To do this, hackers will investigate to find any security vulnerabilities around the perimeter of the targeted company's network. It could be un-updated software, a web application that is not protected. The password is not tough enough or a server misconfigured. When they are able to collect this kind of information, they can steal transfer or market it to other hackers. But it's not hackers who buy this kind of data. Competitors or other persons with any interest may also become customers of information thieves. Sometimes, when customers of a network of cybercriminals, are willing to pay commissions of up to 30% profit, for the computer attack of a business infrastructure, in annual turnover exceeds in the $500 million.

The Positive Technologies report indicates that more than 50 accesses to the computer network of very large companies, were put up for sale on the Dark web at the end of 2019. The victims were partly from a company with annual sales in excess of hundreds of millions of dollars. It was reported that U.S. companies alone made up one-third of the victims. This made them the main targets of cyber criminals.
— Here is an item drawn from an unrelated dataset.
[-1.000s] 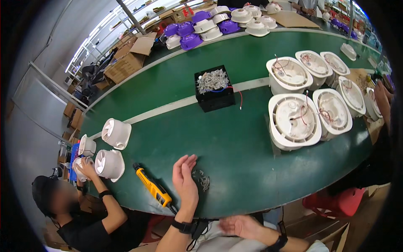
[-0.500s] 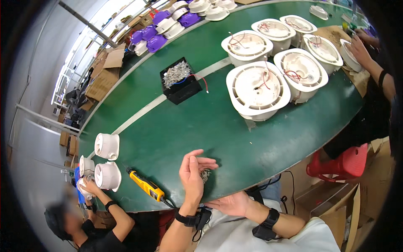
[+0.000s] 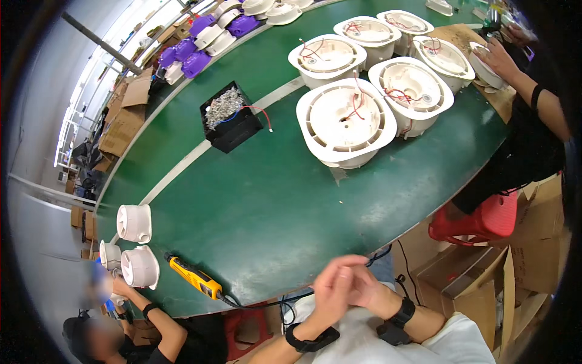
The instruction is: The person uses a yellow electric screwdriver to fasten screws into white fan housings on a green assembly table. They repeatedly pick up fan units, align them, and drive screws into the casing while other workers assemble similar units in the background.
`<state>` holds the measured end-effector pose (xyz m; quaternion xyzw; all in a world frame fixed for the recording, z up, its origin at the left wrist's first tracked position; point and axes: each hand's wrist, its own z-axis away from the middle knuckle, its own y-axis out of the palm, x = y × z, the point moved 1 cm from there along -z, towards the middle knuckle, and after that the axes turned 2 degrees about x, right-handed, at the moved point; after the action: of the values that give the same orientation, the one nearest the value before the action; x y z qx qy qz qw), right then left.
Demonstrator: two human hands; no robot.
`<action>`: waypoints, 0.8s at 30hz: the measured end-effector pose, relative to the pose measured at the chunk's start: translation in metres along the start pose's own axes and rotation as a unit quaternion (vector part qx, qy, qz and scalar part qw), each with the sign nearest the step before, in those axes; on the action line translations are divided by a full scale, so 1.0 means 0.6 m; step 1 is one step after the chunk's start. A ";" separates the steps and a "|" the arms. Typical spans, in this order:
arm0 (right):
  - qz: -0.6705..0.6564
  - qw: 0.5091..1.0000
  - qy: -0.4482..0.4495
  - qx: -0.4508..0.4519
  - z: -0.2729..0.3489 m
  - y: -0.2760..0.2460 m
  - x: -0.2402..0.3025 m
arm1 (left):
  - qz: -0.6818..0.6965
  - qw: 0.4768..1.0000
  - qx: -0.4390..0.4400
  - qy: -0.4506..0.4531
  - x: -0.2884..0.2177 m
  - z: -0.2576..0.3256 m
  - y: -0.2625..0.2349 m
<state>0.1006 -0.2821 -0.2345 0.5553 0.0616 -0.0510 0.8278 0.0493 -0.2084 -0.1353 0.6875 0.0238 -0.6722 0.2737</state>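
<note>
My left hand [image 3: 332, 292] and my right hand [image 3: 367, 289] meet at the table's near edge, in front of my body. The left hand's fingers stretch over the right hand, which is cupped with its palm turned toward the left. Whatever lies between the palms is hidden. Nearest to the hands on the green table [image 3: 273, 242] is a yellow-and-black electric screwdriver [image 3: 194, 276], lying to their left with its cord running toward me. Farther off stands a black box [image 3: 236, 124] full of small metal screws [image 3: 224, 108], with a red and blue wire across it.
Several white round-edged housings [image 3: 345, 124] with red wires stand at the right. White fan-like housings [image 3: 140, 267] sit at the left beside a co-worker's hand [image 3: 121, 286]. Another person's hand [image 3: 498, 60] works at the far right. A red stool [image 3: 479, 219] stands below the right edge.
My left hand has left the tabletop, moving right and toward me to meet the right hand. The little pile of screws beside it no longer shows on the table. The view has shifted slightly.
</note>
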 end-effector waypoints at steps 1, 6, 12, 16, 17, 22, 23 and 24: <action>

Behind her were italian and British companies, which each accounted for 5.2% of the victims. Subsequently, Brazilian companies were up to 4.4%, followed closely by the Germans by 3.1%.

In addition, the Positive Technologies report showed that hackers sold access to the network of professional companies in the United States primarily, with 20% closely followed by industrial companies at 18%. Government institutions follow closely with 14.8%. In contrast, in Italy, industrial companies are the most exposed with 25%, followed by professional services companies to the tune of 17%. In Brazil, the change is also taking place because government institutions are leading the way with 20% of exposures closely followed by professional services companies at 17%. The United Kingdom is in much the same trend as the United States with professional services companies leading the exposures with 33%. But this time, the education science sector comes in second with 25% of exhibitions. Finance closes the market with 17 percent. In Germany, 29% of sales of access to computer networks are for IT companies and professional services companies. Finally Australia, which is the least exposed compared to the others, where the bulk of access sales generally concerned, the system of government or companies affiliated with science and education.

In addition, the catch required when selling its access can range from $500 to $5,000. The average generally perceived by cyber criminals is $5,000. This clearly highlights the fact that large companies are a real source of money for cyber criminals.